Sun, 30 Apr 2000

And Bulan dances..

By Anton Kurnia

I have heard several different accounts of my father and mother. One of them was told to me by my grandmother.

It goes like this: My father and my uncle were identical twins. Their parents gave them exotic Javanese names -- Sugriwa for my father and Subali for my uncle.

They resembled each other physically, temperamentally, and even their voices were alike. So it was no easy matter to tell them apart.

Moreover, there existed between them a peculiar bond. If one of them fell ill, the other would fall ill also.

In the common phrase, they were like two halves of the same apple.

When they grew into adulthood they went into business.

At the age of twenty they moved to Bali from their little town in southern Central Java.

There they opened up a textile business. They sold various products: songket (cloth with golden embroidery), shawls, cotton cloth, batik, silk, earthenware, etc.

My father settled in Denpasar and would send my uncle on business trips to the other cities in Bali.

After some time, my father fell in love with a girl named Ayu Bulantresna, or Bulan, a dancer in a pura, Balinese temple. Besides performing ritual dances, she was also an acolyte in the temple.
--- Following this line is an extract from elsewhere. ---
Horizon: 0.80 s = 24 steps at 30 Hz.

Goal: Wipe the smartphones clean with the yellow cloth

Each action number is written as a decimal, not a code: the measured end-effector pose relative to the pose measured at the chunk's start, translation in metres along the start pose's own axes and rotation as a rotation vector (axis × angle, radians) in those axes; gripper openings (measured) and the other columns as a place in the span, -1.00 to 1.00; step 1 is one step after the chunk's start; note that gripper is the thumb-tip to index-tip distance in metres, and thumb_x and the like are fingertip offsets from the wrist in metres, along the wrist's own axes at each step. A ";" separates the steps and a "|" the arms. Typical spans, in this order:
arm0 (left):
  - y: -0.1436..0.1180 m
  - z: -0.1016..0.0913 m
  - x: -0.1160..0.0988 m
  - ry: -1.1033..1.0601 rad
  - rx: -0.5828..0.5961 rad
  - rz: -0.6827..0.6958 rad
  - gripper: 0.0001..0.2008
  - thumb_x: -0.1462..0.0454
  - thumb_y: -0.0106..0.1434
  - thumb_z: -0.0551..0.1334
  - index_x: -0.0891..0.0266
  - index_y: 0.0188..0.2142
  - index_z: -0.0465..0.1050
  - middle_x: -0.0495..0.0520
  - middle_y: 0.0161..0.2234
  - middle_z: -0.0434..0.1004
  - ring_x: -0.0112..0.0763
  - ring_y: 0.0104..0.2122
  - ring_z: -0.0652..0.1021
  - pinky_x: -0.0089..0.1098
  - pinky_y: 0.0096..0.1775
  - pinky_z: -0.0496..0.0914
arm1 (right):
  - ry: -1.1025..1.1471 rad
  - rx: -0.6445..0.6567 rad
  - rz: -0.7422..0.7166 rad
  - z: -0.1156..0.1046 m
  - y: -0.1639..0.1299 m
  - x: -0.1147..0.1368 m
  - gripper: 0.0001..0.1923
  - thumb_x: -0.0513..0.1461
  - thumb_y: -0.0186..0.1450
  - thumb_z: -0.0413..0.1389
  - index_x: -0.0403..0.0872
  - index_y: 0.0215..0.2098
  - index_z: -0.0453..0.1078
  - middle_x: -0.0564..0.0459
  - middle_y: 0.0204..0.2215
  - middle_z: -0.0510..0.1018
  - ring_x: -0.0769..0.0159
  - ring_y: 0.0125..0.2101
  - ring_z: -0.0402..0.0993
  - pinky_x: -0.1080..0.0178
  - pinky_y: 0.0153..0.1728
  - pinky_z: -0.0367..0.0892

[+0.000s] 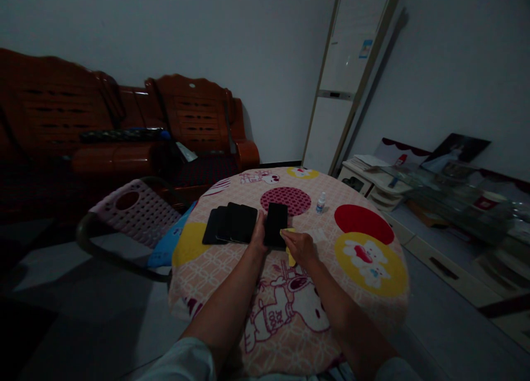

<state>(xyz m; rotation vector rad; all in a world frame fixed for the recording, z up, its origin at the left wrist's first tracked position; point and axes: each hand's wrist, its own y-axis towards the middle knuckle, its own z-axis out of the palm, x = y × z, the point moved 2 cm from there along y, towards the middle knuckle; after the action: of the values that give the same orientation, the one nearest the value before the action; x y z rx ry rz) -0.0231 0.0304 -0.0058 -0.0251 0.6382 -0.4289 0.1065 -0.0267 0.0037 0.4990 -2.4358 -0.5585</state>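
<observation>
A black smartphone (275, 220) with a dark screen is at the middle of the round table. My left hand (259, 233) grips it along its left edge. In my right hand (301, 247) a yellow cloth (291, 258) is pinched, touching the phone's lower right side; part of the cloth is hidden by the fingers. Left of my left hand lie several dark flat devices (242, 222), overlapping one another. A small white bottle (321, 202) with a blue label stands upright beyond my right hand. Near that hand is a small pale flat piece (319, 235), too faint to name.
A patterned cloth (306, 337) covers the round table. To the left stands a woven chair (134, 212) with a blue cushion, and behind it wooden sofas (194, 113). A tall white cabinet air conditioner (343, 66) is at the back. A low cluttered cabinet (434, 259) runs along the right.
</observation>
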 end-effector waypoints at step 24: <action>0.008 -0.014 0.002 0.010 -0.269 0.084 -0.49 -0.06 0.21 0.15 0.35 -0.12 0.46 0.18 -0.41 0.57 -0.26 -0.45 0.58 -0.31 -0.34 0.46 | 0.034 0.011 0.013 0.007 0.000 0.013 -0.75 -0.21 0.34 0.03 0.03 -0.10 0.50 0.00 -0.17 0.62 0.24 -0.22 0.58 0.31 -0.18 0.40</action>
<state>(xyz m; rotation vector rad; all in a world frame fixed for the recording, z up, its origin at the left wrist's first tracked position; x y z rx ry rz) -0.0269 0.0382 -0.0195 -0.2509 0.7011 -0.2600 0.0926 -0.0307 0.0041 0.4926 -2.4092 -0.5266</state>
She was a hot-blooded, dark-skinned girl with an incredible figure, long black hair, and beautiful doe eyes accentuated by slender eyebrows.

I can picture Bulan, my mother, dancing seductively to the music of gamelan, a loud but monotonous music, a music of mysterious significance, concentrating in itself all the secrets and passions of the people of Bali.

As she performs her rhythmic steps, the consecrated movements of the temple dance, Bulan unfolds like the petals of a flower.

What a hypnotizing effect all of this must have had upon my father.

Above all, the experience could only have been enhanced by the acrid, peppery smell of her sweat mingling with the sandalwood oil she wore on her body and other perfumes redolent of the essences of exotic trees that arouse sensations that slumbered hitherto in the depths of the consciousness.

All these things revived distant, dead memories in my father's mind.

He fell in love with Bulan, so deeply in love that he embraced the dancing girl's religion.

After some time, she became pregnant and was discharged from the temple.

Soon my uncle returned to Denpasar from one of his trips. Apparently, when it came to women, as in all other matters, his reactions were identical to my father's.

He fell passionately in love with my mother and consequently seduced her.

Because of his physical resemblance to my father this was not difficult for him to achieve.

As soon as she learned the truth, my mother said that she would never again have anything to do with either of them unless they agreed to undergo "trial by snake."

If they agreed to the trail, she would belong to the one who survived.

The trial consisted of the following. My father and my uncle would be enclosed together in a dark room in which a poisonous snake had been let loose. The first of them to be bitten by the snake would open the door of the room and take the other out to safety.

Before the two were shut up in the room, my father asked Bulan if she would perform the sacred temple dance for him one more time.

She agreed to do so.

Outside, twilight faded into night. Denpasar was enveloped in total darkness except for the dim light of the moon that shone through the fleecy clouds, casting a pale light over the streets.

And, under the moonlight, Bulan danced, with her significant, measured, gliding movements. Bulan danced, with her bosom bare, her slanting eyes black as the dark night of eternity, swaying this way and that. As she performed her rhythmic steps, Bulan unfolded like the petals of a flower. Each movement had a precise meaning and spoke a language not of words.

Then my father and uncle were shut up in the room with the snake.

Instead of shrieks of horror, what the listeners heard was a groan mixed with wild, bestial laughter.

When the door finally opened, my uncle stumbled out of the room.

His face was ravaged and he looked considerably older now. The terror aroused by the sound of the snake's body as it slid across the floor, its furious hissing, its glittering eyes, the thought of its poisonous fangs, the horror of all this drove him mad.

In accordance with the terms of the agreement, however, Bulan belonged to my uncle now.

The frightful thing was that the "trial" had deranged my uncle's mind and he was never the same after that.

Could it be this story has some strange bearing upon my personal history, and that the horror of the "trial by snake" has left its imprint on my soul and is somehow pertinent to my own destiny?